First find the line with "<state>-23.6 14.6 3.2" in the entries below, then set down exactly every line through the line with "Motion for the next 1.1", that line included.

--- START ---

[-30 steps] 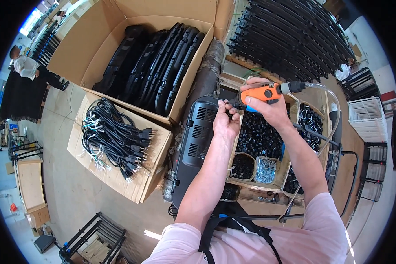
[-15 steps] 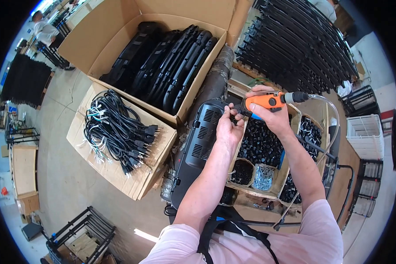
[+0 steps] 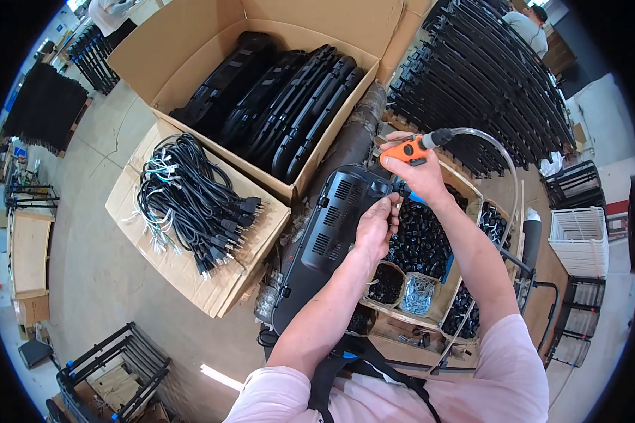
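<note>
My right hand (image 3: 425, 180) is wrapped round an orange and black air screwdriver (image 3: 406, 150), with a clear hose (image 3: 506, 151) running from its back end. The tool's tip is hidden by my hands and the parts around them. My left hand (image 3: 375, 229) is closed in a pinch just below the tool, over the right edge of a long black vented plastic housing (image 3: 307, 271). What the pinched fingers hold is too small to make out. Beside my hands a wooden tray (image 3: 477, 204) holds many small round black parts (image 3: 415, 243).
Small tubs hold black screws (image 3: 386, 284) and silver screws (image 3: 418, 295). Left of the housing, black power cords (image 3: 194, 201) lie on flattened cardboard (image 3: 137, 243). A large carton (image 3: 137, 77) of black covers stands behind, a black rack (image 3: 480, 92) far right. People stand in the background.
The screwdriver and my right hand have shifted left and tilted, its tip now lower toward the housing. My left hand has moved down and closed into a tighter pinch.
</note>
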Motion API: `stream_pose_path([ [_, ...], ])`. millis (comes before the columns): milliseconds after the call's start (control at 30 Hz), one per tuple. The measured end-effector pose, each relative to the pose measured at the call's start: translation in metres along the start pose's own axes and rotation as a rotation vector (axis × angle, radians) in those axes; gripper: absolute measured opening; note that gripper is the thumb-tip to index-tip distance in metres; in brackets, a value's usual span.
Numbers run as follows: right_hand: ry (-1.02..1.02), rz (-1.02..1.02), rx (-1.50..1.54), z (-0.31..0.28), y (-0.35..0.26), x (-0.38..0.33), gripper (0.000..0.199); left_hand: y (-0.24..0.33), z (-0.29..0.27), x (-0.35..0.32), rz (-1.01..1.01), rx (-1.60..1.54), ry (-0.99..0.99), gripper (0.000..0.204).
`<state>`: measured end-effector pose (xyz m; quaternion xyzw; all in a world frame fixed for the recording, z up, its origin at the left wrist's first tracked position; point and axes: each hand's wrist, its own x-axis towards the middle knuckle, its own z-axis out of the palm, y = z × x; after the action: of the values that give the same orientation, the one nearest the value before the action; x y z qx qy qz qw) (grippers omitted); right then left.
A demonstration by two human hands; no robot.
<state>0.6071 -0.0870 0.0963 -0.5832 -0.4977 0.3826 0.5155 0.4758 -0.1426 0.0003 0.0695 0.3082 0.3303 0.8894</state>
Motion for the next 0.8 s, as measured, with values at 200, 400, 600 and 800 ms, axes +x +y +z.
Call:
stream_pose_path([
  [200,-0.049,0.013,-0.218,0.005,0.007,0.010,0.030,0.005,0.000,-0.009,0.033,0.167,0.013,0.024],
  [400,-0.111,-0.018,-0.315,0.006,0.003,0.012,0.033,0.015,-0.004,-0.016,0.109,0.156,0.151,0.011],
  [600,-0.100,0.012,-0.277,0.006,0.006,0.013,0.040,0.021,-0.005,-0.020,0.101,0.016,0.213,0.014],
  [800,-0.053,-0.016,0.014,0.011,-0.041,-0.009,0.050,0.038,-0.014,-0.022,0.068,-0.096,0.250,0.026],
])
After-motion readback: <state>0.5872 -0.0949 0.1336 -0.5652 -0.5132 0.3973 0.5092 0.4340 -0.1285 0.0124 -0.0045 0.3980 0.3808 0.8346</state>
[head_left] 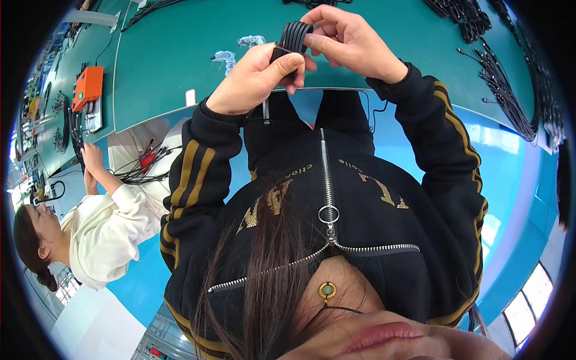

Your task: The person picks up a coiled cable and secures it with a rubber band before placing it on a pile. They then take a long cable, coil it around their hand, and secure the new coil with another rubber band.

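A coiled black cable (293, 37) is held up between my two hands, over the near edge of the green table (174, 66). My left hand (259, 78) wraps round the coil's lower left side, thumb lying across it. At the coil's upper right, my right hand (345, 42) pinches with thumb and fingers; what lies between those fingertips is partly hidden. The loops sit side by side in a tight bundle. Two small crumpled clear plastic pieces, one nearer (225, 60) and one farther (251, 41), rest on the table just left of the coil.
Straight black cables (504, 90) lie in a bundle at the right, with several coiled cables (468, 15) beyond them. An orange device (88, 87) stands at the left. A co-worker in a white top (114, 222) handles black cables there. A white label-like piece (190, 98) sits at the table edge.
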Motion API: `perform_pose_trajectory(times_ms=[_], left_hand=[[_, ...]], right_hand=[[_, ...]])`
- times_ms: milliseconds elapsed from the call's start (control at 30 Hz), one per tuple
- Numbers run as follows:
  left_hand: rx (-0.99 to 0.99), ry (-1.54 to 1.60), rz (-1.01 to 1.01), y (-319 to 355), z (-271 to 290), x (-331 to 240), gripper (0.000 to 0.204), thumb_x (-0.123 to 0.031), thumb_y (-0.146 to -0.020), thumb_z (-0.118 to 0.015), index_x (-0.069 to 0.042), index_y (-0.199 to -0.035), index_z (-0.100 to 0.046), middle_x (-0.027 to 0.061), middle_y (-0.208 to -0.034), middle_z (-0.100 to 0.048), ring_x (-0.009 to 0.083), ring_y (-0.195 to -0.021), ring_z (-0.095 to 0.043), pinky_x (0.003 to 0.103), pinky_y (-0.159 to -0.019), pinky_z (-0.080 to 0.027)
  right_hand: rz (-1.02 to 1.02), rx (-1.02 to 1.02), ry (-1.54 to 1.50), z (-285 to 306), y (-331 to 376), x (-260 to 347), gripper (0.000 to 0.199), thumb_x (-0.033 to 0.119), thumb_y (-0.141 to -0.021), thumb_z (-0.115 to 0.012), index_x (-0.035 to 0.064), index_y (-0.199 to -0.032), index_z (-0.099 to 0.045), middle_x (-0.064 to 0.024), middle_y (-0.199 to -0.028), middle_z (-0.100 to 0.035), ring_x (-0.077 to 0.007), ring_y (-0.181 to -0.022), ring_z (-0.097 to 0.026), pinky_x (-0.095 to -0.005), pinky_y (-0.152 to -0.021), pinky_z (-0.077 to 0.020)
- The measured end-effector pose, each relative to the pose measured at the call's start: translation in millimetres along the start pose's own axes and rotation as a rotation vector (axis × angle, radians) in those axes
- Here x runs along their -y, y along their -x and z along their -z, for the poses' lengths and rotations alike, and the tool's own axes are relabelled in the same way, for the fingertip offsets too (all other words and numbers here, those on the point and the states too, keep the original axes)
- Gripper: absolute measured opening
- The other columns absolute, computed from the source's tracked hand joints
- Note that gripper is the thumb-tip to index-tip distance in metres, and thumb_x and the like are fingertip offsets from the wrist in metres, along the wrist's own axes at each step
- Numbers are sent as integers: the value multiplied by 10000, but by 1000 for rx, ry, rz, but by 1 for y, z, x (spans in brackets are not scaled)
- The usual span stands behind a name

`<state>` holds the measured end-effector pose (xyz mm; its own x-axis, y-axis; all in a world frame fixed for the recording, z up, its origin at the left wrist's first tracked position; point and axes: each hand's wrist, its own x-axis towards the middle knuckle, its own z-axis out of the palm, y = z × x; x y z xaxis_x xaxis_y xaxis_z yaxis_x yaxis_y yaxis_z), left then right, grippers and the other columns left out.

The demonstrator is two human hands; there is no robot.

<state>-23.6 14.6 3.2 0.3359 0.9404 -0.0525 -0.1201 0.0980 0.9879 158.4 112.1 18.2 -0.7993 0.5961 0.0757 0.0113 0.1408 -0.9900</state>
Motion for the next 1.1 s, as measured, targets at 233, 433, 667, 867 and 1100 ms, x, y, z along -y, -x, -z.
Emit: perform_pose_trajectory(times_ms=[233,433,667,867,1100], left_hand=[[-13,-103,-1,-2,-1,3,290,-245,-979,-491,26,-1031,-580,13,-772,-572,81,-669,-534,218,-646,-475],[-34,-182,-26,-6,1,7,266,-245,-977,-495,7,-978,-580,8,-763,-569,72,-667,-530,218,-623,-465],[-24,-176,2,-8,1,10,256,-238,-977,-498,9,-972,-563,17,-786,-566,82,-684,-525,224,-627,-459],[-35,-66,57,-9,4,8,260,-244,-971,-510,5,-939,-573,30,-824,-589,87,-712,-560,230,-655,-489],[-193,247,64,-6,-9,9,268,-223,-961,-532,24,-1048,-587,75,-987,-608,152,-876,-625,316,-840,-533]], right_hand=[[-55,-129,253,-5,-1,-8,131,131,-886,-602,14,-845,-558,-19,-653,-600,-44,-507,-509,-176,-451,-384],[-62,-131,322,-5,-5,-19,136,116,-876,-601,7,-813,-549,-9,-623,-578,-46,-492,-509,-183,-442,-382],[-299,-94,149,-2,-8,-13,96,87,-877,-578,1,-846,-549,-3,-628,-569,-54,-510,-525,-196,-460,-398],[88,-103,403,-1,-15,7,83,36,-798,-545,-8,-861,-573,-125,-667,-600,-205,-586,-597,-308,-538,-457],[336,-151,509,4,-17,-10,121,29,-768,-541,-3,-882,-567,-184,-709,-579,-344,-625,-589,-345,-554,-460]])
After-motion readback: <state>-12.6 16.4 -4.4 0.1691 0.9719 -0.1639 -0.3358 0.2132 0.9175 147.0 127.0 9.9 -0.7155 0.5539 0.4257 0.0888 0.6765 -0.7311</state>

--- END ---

**Written answer**
<state>-23.6 14.6 3.2 0.3359 0.9404 -0.0525 -0.1201 0.0980 0.9879 158.4 112.1 18.2 -0.7993 0.5961 0.0757 0.0113 0.1408 -0.9900</state>
Motion for the next 1.1 s, as measured, targets at 233, 433, 667, 867 and 1100 ms, x, y, z along -y, -x, -z.

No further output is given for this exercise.